■ YOUR INSTRUCTIONS ■
Exactly as written, print each of the entries.

■ DATA EXCERPTS ■
⟨

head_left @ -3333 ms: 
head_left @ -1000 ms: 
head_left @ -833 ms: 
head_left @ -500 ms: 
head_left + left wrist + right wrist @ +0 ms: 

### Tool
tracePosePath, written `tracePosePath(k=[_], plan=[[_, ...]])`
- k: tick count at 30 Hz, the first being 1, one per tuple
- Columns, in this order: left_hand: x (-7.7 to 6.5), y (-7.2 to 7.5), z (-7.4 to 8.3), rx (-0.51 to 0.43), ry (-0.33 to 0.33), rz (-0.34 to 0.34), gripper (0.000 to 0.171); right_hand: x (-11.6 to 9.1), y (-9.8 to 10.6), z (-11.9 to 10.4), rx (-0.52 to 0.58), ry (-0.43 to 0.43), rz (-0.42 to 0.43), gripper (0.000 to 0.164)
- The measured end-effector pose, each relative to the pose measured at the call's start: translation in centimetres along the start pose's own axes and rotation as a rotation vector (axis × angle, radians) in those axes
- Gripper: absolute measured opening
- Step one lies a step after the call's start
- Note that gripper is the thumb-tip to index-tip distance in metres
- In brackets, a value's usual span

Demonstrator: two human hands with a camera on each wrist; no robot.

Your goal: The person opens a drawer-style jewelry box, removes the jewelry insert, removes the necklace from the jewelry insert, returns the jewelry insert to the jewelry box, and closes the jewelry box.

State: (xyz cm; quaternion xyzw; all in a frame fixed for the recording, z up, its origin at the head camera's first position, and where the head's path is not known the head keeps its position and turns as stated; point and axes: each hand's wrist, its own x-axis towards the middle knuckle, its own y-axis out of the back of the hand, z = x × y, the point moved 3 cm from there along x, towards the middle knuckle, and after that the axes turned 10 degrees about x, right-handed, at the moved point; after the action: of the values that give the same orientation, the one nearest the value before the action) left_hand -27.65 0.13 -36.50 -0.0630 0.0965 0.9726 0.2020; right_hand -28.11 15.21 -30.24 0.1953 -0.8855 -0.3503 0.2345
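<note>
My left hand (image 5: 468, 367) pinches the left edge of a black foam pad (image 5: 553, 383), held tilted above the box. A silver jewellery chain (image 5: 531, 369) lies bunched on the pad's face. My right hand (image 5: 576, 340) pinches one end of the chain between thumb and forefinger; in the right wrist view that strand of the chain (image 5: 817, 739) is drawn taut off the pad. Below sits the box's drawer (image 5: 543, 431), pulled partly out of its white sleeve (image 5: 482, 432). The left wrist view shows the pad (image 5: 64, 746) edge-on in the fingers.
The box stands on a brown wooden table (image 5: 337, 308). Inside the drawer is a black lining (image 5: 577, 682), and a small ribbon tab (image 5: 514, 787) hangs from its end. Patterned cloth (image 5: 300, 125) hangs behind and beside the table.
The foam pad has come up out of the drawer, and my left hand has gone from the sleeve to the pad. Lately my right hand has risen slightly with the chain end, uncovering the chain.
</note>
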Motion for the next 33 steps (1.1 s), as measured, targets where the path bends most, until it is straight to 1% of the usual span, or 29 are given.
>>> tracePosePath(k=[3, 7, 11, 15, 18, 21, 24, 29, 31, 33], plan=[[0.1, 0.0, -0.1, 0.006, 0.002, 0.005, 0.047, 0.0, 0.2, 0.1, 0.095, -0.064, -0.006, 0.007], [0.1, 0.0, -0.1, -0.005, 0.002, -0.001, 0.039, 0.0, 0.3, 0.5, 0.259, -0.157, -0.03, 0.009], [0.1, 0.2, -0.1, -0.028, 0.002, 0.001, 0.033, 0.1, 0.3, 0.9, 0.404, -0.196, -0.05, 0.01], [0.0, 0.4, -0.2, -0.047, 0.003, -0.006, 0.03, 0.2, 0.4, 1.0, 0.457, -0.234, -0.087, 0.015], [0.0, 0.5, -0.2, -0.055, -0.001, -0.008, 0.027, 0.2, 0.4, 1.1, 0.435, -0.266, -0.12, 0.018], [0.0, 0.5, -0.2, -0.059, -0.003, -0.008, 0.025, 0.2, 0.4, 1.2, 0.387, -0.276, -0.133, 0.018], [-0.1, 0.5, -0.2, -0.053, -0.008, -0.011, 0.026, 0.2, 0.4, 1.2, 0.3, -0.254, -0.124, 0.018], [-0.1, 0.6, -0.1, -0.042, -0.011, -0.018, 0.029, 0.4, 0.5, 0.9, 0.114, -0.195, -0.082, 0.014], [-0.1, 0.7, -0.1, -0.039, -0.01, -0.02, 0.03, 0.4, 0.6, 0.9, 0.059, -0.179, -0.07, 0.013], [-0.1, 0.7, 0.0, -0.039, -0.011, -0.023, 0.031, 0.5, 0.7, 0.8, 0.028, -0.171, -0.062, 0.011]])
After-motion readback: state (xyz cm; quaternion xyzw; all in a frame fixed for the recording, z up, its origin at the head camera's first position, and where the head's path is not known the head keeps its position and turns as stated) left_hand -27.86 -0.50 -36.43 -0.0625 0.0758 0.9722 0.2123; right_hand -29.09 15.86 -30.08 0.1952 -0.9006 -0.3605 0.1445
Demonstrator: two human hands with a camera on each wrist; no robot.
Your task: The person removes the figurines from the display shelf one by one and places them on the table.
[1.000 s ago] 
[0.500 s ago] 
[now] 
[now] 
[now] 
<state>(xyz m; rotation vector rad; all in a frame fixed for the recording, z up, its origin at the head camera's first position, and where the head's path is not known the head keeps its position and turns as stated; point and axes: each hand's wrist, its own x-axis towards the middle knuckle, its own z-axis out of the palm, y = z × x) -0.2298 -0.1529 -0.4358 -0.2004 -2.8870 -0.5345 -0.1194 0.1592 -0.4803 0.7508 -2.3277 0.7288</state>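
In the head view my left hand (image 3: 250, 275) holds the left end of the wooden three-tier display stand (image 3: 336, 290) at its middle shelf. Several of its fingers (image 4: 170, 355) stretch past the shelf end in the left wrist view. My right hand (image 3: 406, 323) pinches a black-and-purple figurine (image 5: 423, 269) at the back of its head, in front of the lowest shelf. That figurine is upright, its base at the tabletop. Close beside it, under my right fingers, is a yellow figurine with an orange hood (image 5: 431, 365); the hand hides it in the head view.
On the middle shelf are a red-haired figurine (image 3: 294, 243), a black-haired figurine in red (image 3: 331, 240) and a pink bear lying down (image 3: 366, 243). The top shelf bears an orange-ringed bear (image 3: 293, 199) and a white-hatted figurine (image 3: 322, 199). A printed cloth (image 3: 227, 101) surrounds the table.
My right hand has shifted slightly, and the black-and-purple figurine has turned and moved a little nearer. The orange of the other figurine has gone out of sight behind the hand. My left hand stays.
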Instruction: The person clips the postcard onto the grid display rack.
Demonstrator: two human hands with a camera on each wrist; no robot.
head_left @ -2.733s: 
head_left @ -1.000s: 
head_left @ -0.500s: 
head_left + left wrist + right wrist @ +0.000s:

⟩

■ RESPONSE BOX ■
head_left @ -3333 ms: 
head_left @ -1000 ms: 
head_left @ -833 ms: 
head_left @ -500 ms: 
head_left + left wrist + right wrist @ +0 ms: 

### Tool
tracePosePath, written `tracePosePath(k=[_], plan=[[_, ...]])`
- k: tick count at 30 Hz, the first being 1, one per tuple
- Columns, in this order: left_hand: x (-7.7 to 6.5), y (-7.2 to 7.5), z (-7.4 to 8.3), rx (-0.51 to 0.43), ry (-0.33 to 0.33), rz (-0.34 to 0.34), gripper (0.000 to 0.171); right_hand: x (-11.6 to 9.1), y (-9.8 to 10.6), z (-11.9 to 10.4), rx (-0.52 to 0.58), ry (-0.43 to 0.43), rz (-0.42 to 0.43), gripper (0.000 to 0.164)
- The measured end-effector pose, each relative to the pose measured at the call's start: translation in centimetres along the start pose's own axes and rotation as a rotation vector (axis × angle, radians) in those axes
- Gripper: absolute measured opening
- Step one lies a step after the call's start
- Note that gripper is the thumb-tip to index-tip distance in metres
- In brackets, a value's usual span

Demonstrator: two human hands with a camera on each wrist; no robot.

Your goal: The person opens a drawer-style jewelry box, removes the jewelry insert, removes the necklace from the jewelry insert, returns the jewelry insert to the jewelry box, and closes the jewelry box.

State: (xyz cm; quaternion xyzw; all in a frame fixed for the recording, z up, its origin at the head camera's first position, and where the head's path is not known the head keeps its position and turns as stated; point and axes: each hand's wrist, its own x-axis towards the middle knuckle, its own y-axis out of the back of the hand, z = x × y, the point moved 3 cm from there along x, towards the middle knuckle, and after that the axes turned 10 degrees about x, right-handed, at the moved point; after the action: of the values that give the same orientation, the one nearest the value before the action) left_hand -27.65 0.13 -36.50 -0.0630 0.0965 0.9726 0.2020; right_hand -28.11 15.21 -30.24 0.1953 -0.8855 -0.3503 0.2345
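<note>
My left hand (image 5: 468, 367) pinches the left edge of a black foam pad (image 5: 553, 383), held tilted above the box. A silver jewellery chain (image 5: 531, 369) lies bunched on the pad's face. My right hand (image 5: 576, 340) pinches one end of the chain between thumb and forefinger; in the right wrist view that strand of the chain (image 5: 817, 739) is drawn taut off the pad. Below sits the box's drawer (image 5: 543, 431), pulled partly out of its white sleeve (image 5: 482, 432). The left wrist view shows the pad (image 5: 64, 746) edge-on in the fingers.
The box stands on a brown wooden table (image 5: 337, 308). Inside the drawer is a black lining (image 5: 577, 682), and a small ribbon tab (image 5: 514, 787) hangs from its end. Patterned cloth (image 5: 300, 125) hangs behind and beside the table.
The foam pad has come up out of the drawer, and my left hand has gone from the sleeve to the pad. Lately my right hand has risen slightly with the chain end, uncovering the chain.
</note>
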Motion for the next 33 steps (1.1 s), as measured, targets where the path bends most, until it is straight to 1% of the usual span, or 29 are given.
>>> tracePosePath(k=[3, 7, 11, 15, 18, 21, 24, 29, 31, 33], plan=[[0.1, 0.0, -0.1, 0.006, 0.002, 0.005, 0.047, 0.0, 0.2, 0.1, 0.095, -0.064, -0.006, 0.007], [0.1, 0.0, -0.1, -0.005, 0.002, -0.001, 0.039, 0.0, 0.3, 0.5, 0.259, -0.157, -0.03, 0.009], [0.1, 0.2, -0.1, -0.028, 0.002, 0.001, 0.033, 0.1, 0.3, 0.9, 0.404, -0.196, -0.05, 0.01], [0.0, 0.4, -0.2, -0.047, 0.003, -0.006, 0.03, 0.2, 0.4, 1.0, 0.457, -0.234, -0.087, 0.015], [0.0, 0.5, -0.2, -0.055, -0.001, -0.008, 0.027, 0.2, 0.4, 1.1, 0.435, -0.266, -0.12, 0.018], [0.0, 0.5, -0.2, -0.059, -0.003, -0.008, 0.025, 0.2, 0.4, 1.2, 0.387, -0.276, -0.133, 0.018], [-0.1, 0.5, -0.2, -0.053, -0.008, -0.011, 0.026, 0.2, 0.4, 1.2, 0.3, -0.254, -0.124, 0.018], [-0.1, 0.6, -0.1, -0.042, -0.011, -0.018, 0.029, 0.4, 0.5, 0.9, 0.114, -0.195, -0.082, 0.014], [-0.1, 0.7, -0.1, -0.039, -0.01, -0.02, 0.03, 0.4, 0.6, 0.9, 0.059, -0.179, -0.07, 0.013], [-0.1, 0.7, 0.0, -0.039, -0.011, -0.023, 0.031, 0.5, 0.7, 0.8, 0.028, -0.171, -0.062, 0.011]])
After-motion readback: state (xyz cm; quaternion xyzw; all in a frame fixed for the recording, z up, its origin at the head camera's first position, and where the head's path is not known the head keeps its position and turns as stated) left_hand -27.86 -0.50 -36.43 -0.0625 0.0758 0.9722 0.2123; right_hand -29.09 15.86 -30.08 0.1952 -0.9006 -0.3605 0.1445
Demonstrator: two human hands with a camera on each wrist; no robot.
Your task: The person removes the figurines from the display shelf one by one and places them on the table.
[1.000 s ago] 
[0.500 s ago] 
[now] 
[now] 
[now] 
<state>(xyz m; rotation vector rad; all in a frame fixed for the recording, z up, its origin at the head camera's first position, and where the head's path is not known the head keeps its position and turns as stated; point and axes: each hand's wrist, its own x-axis towards the middle knuckle, its own z-axis out of the palm, y = z × x) -0.2298 -0.1529 -0.4358 -0.2004 -2.8870 -0.5345 -0.1194 0.1592 -0.4803 0.7508 -2.3277 0.7288</state>
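In the head view my left hand (image 3: 250, 275) holds the left end of the wooden three-tier display stand (image 3: 336, 290) at its middle shelf. Several of its fingers (image 4: 170, 355) stretch past the shelf end in the left wrist view. My right hand (image 3: 406, 323) pinches a black-and-purple figurine (image 5: 423, 269) at the back of its head, in front of the lowest shelf. That figurine is upright, its base at the tabletop. Close beside it, under my right fingers, is a yellow figurine with an orange hood (image 5: 431, 365); the hand hides it in the head view.
On the middle shelf are a red-haired figurine (image 3: 294, 243), a black-haired figurine in red (image 3: 331, 240) and a pink bear lying down (image 3: 366, 243). The top shelf bears an orange-ringed bear (image 3: 293, 199) and a white-hatted figurine (image 3: 322, 199). A printed cloth (image 3: 227, 101) surrounds the table.
My right hand has shifted slightly, and the black-and-purple figurine has turned and moved a little nearer. The orange of the other figurine has gone out of sight behind the hand. My left hand stays.
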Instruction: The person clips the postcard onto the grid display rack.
Demonstrator: two human hands with a camera on each wrist; no robot.
head_left @ -2.733s: 
head_left @ -1.000s: 
head_left @ -0.500s: 
head_left + left wrist + right wrist @ +0.000s:

Nothing else is required for this exercise.